I clicked on one category and it has "Us/Them" linked to "fictions" in the next summary. I get that it's supposed to imply some relationship but I can't parse the relationships
this to me sounds off. I read the same 8, to 10 books over and over and with every read discover new things. the idea of more books being more useful stands against the same books on repeat. and while I'm not religious, how about dudes only reading 1 book (the Bible, or Koran), and claiming that they're getting all their wisdom from these for a 1000 years?
If I have a library of 100+ books and they are not enough then the quality of these books are the problem and not the number of books in the library?
I won't pile on to what everyone else has said about the book connections / AI part of this (though I agree that part is not the really interesting or useful thing about your project) but I think a walk-through of how you approach UI design would be very interesting!

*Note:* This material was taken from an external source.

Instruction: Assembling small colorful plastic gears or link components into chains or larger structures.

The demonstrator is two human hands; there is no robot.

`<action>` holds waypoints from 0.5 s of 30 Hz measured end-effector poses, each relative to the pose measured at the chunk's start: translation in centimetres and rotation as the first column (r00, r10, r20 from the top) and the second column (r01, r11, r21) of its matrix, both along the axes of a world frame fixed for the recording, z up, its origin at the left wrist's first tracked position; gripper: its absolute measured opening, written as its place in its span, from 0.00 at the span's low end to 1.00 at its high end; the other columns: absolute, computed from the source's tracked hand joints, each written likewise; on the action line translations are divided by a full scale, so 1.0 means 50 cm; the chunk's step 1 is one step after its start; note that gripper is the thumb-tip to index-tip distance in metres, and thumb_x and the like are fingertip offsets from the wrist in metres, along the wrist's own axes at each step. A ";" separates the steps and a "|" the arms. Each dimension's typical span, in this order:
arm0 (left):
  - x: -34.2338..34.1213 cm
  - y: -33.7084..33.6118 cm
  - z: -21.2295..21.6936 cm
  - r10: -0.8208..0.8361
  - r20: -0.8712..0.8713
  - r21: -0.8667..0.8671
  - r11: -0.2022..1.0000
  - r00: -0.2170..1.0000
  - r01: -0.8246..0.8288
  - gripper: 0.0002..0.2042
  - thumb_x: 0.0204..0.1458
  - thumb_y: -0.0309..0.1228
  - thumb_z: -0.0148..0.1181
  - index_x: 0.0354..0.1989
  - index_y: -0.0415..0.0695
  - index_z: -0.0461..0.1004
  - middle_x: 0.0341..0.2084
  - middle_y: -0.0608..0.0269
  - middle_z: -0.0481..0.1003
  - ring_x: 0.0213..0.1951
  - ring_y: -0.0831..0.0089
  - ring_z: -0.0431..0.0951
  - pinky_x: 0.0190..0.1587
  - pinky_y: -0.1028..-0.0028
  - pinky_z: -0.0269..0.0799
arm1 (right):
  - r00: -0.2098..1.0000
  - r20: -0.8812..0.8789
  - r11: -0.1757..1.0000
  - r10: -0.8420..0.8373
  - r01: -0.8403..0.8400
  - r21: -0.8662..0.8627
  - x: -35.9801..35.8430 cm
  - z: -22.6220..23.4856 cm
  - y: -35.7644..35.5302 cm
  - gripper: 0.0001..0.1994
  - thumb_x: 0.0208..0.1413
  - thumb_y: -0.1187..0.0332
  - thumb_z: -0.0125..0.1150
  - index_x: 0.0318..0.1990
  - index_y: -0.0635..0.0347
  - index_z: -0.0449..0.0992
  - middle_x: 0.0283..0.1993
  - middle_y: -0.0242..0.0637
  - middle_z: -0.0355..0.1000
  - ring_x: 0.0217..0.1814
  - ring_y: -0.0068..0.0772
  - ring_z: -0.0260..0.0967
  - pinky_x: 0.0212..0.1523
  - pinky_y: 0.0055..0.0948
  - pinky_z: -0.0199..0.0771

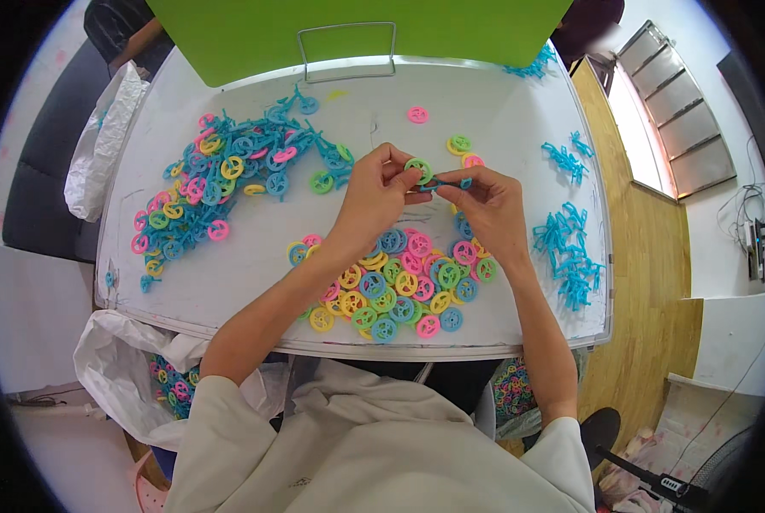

This is the best way to re-enforce a copilot because models are pretty smart most of the time and I can correct the cases where it stumbles with minimal cognitive effort. Over time I find more and more tasks are solved by agent intelligence or these happy path hints. As primitive as it is, CLAUDE.md is the best we have for long-term adaptive memory.
The visual style of linking phrases from one section to the next looks neat, but the connections don’t seem correct. There’s a link from “fictions” to “internal motives” near the top of the first link and several other links are not really obviously correct.
There's two stages to the linking: first juxtaposing the excerpts, then finding and linking key phrases within them. I find the excerpts themselves often have interesting connections between them, but the key phrases can be a bit out there. The "fictions" to "internal motives" one does gel for me, given the theme of deceiving ourselves about our own motivations.
#1: would a larger dataset increase the depth and breadth of insight ( go to #2) #2: with the initial top 100, are there key ‘super node’ books that stand out as ones to read due the breadth they offer. Would a larger dataset identify further ‘super node’ books.
Wouldn't it be good if recursive Leiden and cypher was built into an embedded DB?
That's what I'm looking into with mcp-server-ladybug.
https://en.wikipedia.org/wiki/Netflix_Prize
(Are people still trying to improve upon the original winning solution?)
Solid technical execution too. Well done!
I really appreciate you mentioning this. I think this is the nature of LLMs in general. Any symbol it processes can affect its reasoning capabilities.
Interesting... seems like it wants the keys on your system! ;)
It's all fun and game 'till someone loses an eye/mind/even-tenuous-connection-to-reality.
Edit: I'd mention that the themes Claude finds qualify as important stuff imo. But they're all pretty grim and it's a bit problematic focusing on them for a long period. Also, they are often the grimmest spin things that are well known.
A LLM is a transformer. It transforms a prompt into a result.
Or a human idea into a concrete java implementation.
Currently I'm exploring what unexpected or curious transformations LLMs are capable of but haven't found much yet.
At least I myself was surprised that an LLM can transform a description of something into an IMG by transforming it into a SVG.
What makes exploration valuable is the cycle: act, observe, recognize whether you're closer to what you wanted, then refine. Without that recognition ("closer" or "drifting"), you're exploring blind.
Context is what lets the loop close. You need enough of it to judge the outcome. I think that real shift isn't generators → agents. It's one-shot output → iterative refinement with judgment in the loop.